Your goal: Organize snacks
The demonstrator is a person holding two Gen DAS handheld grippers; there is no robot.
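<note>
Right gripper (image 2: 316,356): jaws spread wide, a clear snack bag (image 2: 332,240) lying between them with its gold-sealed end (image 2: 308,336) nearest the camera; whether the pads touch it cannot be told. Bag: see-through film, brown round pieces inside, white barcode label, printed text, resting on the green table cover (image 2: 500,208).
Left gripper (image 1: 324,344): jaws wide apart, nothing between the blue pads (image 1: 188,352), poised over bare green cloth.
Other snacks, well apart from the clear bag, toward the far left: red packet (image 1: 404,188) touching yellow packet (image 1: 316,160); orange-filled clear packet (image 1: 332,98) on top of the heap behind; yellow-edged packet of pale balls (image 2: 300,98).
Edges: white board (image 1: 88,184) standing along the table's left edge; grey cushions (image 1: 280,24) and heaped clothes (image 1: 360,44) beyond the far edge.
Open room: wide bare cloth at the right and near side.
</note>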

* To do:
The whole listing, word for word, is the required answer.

* Task solution:
Your goal: Organize snacks
The demonstrator is a person holding two Gen DAS handheld grippers; there is no robot.
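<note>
Right gripper (image 2: 316,356): jaws spread wide, a clear snack bag (image 2: 332,240) lying between them with its gold-sealed end (image 2: 308,336) nearest the camera; whether the pads touch it cannot be told. Bag: see-through film, brown round pieces inside, white barcode label, printed text, resting on the green table cover (image 2: 500,208).
Left gripper (image 1: 324,344): jaws wide apart, nothing between the blue pads (image 1: 188,352), poised over bare green cloth.
Other snacks, well apart from the clear bag, toward the far left: red packet (image 1: 404,188) touching yellow packet (image 1: 316,160); orange-filled clear packet (image 1: 332,98) on top of the heap behind; yellow-edged packet of pale balls (image 2: 300,98).
Edges: white board (image 1: 88,184) standing along the table's left edge; grey cushions (image 1: 280,24) and heaped clothes (image 1: 360,44) beyond the far edge.
Open room: wide bare cloth at the right and near side.
</note>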

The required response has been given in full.